Радиография {Рентгеновский снимок. – (Прим. сост.)} показала большой круглый камень в желчном пузыре. Желудок и кишки как будто здоровы. Оперировать в мои годы рискованно, и я буду доживать с камнем во внутренностях. Но что это за боль в кишке? Рак? Больше месяца, как я чувствую в правом паху странную, стреляющую боль. При нажимании она не ощущается, но время от времени простреливает острая боль. И все чаще. Доктор молчит. Что они знают? Чем я к ним ближе, тем я яснее вижу их беспомощность. Пожалуй, они немного более зрячи, чем мы: вот они увидали мой камень, но вот и все. Я себя дома лучше лечу, чем они меня здесь.
Странно, если я серьезно больна. Я так сознанием далека от смерти. Я хотела бы, чтобы это сознание пришло. Я совершенно убежденно говорю себе: "Ты больна, тебе 68 лет. Много ли ты можешь прожить еще? При очень счастливых обстоятельствах 10 лет. Но скорее 2 года, 3,5 лет", "Дней лет наших 70, а при большой крепости 80, и лучшие из них труд и болезнь" (79 псалом). Труд мой кончился. Началась болезнь. Ну что же? Я не жалуюсь.
Я прожила невероятно, незаслуженно счастливую и интересную жизнь. И удачливую. И так продолжается.
Самое большое мое счастье теперь – это Таня. И пусть она знает, если эти строки попадут ей в руки, что я это счастье ценила и ценю каждую минуту моей жизни. Я никогда не умею ей этого показать. Не умею показать ей своей огромной любви и благодарности за всю незаслуженную любовь, ту заботу, которую она мне показывает.
Большую нежность чувствую к крошке Луиджи. Но это другое.
{Отсюда и до конца записи подлинник по-французски.- Прим. сост.} Раз уж я об этом заговорила, мне хочется сказать и тебе, Леонардо, какую хорошую жизнь ты мне создал.
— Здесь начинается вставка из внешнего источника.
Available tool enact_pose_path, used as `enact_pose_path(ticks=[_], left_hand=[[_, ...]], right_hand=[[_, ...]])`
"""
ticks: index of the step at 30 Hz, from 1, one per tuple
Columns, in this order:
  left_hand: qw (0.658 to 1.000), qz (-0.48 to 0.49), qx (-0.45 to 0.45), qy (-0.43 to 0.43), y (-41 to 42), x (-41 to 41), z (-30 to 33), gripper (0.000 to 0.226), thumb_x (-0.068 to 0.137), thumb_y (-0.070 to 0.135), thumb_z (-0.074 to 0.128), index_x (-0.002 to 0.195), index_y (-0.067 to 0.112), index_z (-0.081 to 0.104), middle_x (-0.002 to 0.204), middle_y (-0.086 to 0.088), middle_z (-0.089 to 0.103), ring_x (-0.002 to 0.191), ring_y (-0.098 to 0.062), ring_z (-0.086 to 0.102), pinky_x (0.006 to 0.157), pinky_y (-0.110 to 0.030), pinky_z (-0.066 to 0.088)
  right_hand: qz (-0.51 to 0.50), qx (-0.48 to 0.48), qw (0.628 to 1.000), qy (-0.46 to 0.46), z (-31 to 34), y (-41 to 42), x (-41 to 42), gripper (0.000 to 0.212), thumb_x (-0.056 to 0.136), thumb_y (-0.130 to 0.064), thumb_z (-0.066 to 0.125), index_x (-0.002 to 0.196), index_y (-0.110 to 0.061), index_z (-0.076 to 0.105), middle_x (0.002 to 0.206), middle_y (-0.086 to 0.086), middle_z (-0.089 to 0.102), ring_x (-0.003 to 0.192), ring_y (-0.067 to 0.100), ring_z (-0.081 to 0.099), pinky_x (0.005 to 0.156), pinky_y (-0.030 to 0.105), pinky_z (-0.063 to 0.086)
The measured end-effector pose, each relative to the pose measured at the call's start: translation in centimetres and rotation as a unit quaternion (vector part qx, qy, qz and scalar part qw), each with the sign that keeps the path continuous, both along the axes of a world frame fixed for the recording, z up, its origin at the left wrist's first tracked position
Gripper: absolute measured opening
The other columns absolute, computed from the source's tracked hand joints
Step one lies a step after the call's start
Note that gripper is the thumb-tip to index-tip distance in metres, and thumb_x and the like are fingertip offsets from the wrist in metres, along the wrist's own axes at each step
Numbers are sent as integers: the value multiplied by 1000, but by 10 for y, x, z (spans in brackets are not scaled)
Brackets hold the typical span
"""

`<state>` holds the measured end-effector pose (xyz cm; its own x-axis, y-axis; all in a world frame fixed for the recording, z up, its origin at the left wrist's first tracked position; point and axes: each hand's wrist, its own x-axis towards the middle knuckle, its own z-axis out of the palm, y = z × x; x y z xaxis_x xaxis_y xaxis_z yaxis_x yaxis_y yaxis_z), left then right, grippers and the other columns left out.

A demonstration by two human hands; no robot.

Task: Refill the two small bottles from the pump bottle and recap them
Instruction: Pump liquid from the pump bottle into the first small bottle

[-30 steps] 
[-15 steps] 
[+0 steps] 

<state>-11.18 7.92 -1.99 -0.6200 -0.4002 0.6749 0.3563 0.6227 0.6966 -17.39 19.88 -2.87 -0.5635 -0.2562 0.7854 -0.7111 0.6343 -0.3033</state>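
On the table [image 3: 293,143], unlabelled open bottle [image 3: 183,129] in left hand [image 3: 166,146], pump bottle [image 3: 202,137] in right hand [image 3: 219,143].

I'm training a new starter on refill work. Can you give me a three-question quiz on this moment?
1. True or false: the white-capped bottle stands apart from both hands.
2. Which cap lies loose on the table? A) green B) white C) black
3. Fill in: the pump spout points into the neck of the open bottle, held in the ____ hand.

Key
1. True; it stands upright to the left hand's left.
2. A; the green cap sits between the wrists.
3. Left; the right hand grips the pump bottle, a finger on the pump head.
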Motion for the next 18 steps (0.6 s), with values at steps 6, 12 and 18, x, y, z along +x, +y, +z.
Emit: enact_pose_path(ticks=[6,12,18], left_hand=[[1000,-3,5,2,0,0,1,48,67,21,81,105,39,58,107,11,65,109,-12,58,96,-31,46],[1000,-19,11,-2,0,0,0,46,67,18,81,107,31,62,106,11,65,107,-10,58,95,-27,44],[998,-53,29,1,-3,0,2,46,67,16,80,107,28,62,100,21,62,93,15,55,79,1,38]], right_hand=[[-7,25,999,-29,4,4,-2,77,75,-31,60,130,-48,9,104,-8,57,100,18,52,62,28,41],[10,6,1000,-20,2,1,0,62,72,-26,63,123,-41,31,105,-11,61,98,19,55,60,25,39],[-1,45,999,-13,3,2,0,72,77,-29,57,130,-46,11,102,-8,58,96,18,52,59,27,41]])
Своей постоянной, трогательной обо мне заботой ты был (и сейчас остаешься) для меня – больше, чем родной сын. Но за что я тебе особенно благодарна и люблю тебя – за Танино счастье. Помнишь, как ты сказал мне в Грэсонэ, прося Таниной руки: "Обещаю вам, что Таня будет счастлива". И свое слово ты сдержал. Спасибо тебе за это! При настоящей большой любви совершенно не важно, что ты иногда бываешь резковат и ворчишь немного.